Они видели, как из дыма и пламени выскакивают крохотные фигурки, но разглядеть, кто это — мибу или пепонго, — было невозможно, и Нумия, увлекая за собой дочь, сделала несколько шагов вперед по утоптанной, хоженой-перехоженой тропинке.
— Погоди, мама… Постой, куда ты?
— Там остался Тартунг и Мбизу… Мбизу должен пригнать буйволов в Катику… — ответила Нумия, снимая свои руки с плеч дочери.
— Если Мбизу увидит дым, он догадается, что в селение идти нельзя. Ты помнишь, отец, перед тем как отправиться к святилищу Наама, говорил, что в случае опасности мы всегда сможем укрыться в долине Бенгри.

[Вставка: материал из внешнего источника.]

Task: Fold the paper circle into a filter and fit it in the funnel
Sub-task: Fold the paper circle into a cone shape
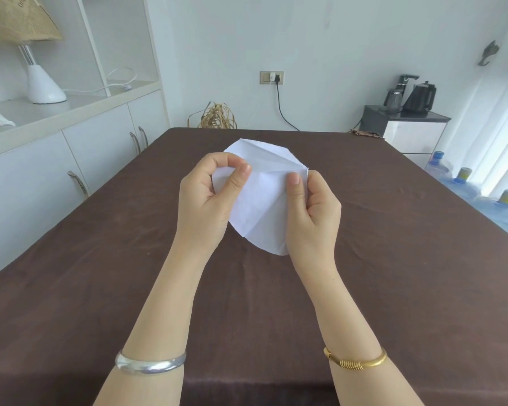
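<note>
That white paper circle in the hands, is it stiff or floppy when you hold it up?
Probably floppy: the paper bends and creases where the left hand and right hand pinch it. Likely very light, since fingertips alone hold it above the table. The creases suggest it keeps folds.

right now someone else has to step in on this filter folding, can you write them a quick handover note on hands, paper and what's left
Left hand: pinches the paper circle near its upper left edge, thumb on the near face.
Right hand: pinches the circle's right edge, thumb on the near face.
Paper: held up above the brown table, opened out, with crease lines crossing it.
Done: some creases are already in the paper.
Left: fold it into the filter shape and fit it in the funnel. No funnel is in view, so find it first.
</note>
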`<state>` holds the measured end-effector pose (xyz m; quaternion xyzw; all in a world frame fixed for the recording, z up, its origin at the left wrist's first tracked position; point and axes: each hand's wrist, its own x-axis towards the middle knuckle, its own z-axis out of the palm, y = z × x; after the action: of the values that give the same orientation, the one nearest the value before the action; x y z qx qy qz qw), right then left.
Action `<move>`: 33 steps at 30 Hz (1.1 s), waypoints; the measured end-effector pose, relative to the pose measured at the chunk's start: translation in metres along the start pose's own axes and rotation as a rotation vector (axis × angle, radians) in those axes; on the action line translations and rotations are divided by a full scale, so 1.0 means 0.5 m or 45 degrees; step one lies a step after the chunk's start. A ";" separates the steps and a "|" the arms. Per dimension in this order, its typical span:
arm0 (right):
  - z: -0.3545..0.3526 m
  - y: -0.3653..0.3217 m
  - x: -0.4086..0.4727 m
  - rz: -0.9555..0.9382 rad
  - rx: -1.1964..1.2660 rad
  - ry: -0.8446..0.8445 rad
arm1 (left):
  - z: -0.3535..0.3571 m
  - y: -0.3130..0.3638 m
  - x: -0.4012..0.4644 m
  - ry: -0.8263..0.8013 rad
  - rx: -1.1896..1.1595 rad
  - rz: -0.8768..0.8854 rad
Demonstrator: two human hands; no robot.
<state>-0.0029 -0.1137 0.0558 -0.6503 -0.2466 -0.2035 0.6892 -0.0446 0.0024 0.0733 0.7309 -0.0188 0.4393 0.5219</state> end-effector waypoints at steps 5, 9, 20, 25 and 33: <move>-0.001 -0.007 0.000 -0.020 -0.016 0.021 | -0.001 0.005 0.000 -0.027 -0.027 0.028; -0.005 -0.005 -0.003 -0.036 -0.013 0.025 | -0.006 0.009 0.008 -0.062 -0.060 0.005; -0.040 -0.018 0.018 -0.219 -0.016 0.089 | -0.023 0.012 0.020 -0.157 0.020 -0.130; -0.037 -0.014 0.018 -0.206 0.012 0.098 | -0.024 0.015 0.021 -0.192 -0.035 -0.130; -0.024 -0.011 0.014 -0.119 0.092 0.246 | -0.018 0.003 0.021 -0.158 -0.060 -0.199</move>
<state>0.0004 -0.1260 0.0639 -0.5901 -0.2164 -0.2881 0.7225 -0.0447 0.0133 0.0822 0.7434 -0.0043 0.3507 0.5696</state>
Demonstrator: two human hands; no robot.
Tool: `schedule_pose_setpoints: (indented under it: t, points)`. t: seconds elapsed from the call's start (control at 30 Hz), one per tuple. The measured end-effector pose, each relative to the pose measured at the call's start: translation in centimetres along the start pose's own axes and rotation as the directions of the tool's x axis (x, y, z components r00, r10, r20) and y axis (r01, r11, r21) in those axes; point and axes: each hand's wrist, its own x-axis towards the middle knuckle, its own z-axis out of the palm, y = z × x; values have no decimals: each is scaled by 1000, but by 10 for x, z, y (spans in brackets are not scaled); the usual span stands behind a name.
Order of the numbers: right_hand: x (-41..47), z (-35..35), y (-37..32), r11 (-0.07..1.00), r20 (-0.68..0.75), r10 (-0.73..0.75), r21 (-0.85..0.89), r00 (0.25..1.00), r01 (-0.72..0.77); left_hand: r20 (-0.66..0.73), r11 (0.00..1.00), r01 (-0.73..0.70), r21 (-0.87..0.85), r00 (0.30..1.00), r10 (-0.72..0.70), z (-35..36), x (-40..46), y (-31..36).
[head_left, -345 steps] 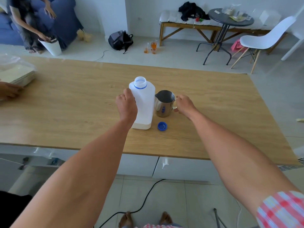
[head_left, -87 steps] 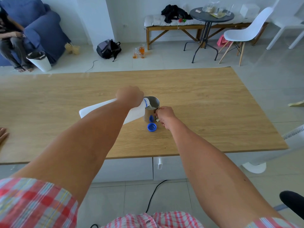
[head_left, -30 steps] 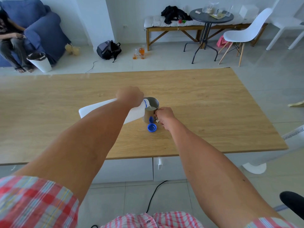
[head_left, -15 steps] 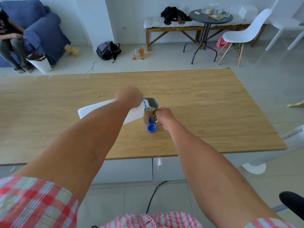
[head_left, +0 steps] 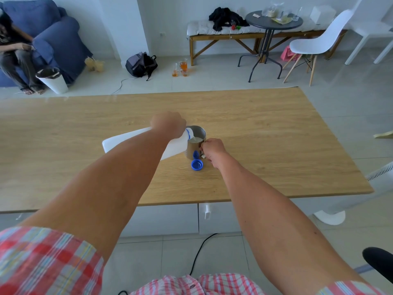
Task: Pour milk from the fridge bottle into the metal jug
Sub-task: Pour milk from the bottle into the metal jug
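1. Little has moved since half a second ago: the white milk bottle [head_left: 136,139] keeps its steep tilt, and the metal jug [head_left: 196,143] stands on the same spot of the wooden table [head_left: 276,145].
2. Compared with the oldest frame, the bottle no longer stands upright beside the jug; it now lies almost level in the air, with its base to the left and its neck over the jug's rim.
3. Head view, hands: two bare hands are in sight. The left hand [head_left: 168,124] has its fingers curled round the upper part of the bottle near the neck and carries it. The right hand [head_left: 212,151] has its fingers curled at the jug's handle side and grips the handle, though the handle itself is mostly hidden by the hand.
4. One bottle, one jug: a thin white stream runs from the blue-ringed mouth into the jug, and white milk shows inside, well below the rim.
5. One blue cap [head_left: 197,165] lies on the table just in front of the jug, open side up, near the right hand; its blue reflection shows on the jug's wall.
6. Beyond the table: one blue sofa [head_left: 53,35] with one seated person [head_left: 12,54], one white bin [head_left: 53,80], one dark backpack [head_left: 141,64], one round black side table [head_left: 273,20], and one white chair [head_left: 316,42] near it.
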Motion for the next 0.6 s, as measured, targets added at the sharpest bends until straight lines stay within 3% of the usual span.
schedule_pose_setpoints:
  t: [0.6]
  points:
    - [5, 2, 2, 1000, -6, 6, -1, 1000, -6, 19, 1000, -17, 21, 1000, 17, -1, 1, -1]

Я тогда не поняла его, не поняла, о какой опасности он говорит… А Мбизу… Мбизу уже большой парень и, наверно, тоже запомнил…
— Запомнил. Наверно. — Нумия стиснула руки, не в состоянии оторвать взгляд от горящего селения. — Я не так беспокоюсь за него, как за Тартунга и твою бабушку. Она-то про Бенгри не знает и от своих поросят шагу не ступит.
— Если пепонго ворвались в Катику, они могли спрятаться в погреб…
— Вот что, — неожиданно решившись, Нумия подняла оброненную мотыгу, — ступай вверх по Желтому ручью, там ты наверняка встретишь кого-нибудь из посланных за скотом ребят, а если повезет, так и Мбизу отыщешь. Передай им слова отца и иди вместе с ними к верхнему селению, а оттуда в Бенгри. Если тебя не послушают, пробирайся к Солнечным Столбам одна.
— А ты? Я пойду с тобой!
— Ты сделаешь так, как я сказала! — строго прикрикнула Нумия на дочь. — Я не могу оставить Тартунга и свою мать! Тебе же в Катику идти совершенно ни к чему!
При мысли о старой и сварливой, но горячо любившей ее бабке и пятилетнем братишке, мечущихся, быть может, сейчас по горящему селению, на глаза Узитави навернулись слезы.
— Я пойду с тобой! Я не хочу идти в горы! Возьми меня, я тебе пригожусь, вот увидишь!..
— Не реви! — одернула дочь Нумия. — Это еще никому не приносило пользы. И не вздумай идти за мной. Ты будешь мне обузой. — Она притянула Узитави к груди, потом оттолкнула и, вскинув мотыгу на плечо, торопливо начала спускаться с холма.
Некоторое время девочка смотрела ей в спину, едва сдерживая желание броситься следом за матерью. Затем ладная фигурка Нумии скрылась в небольшой роще, и Узитави, вытерев глаза, повернулась и поплелась к Желтому ручью.
6
Хрис уверенно свернул в одну улочку, затем в другую, третью, и неожиданно перед Эврихом открылась просторная площадь, посреди которой высился застывший на сером гранитном постаменте Морской Хозяин. А за бронзовой статуей громадного мускулистого бога мореходов, опирающегося на страшенного вида гарпун, зеленела полоска далекого моря, видимая едва ли не из любого места Аланиола.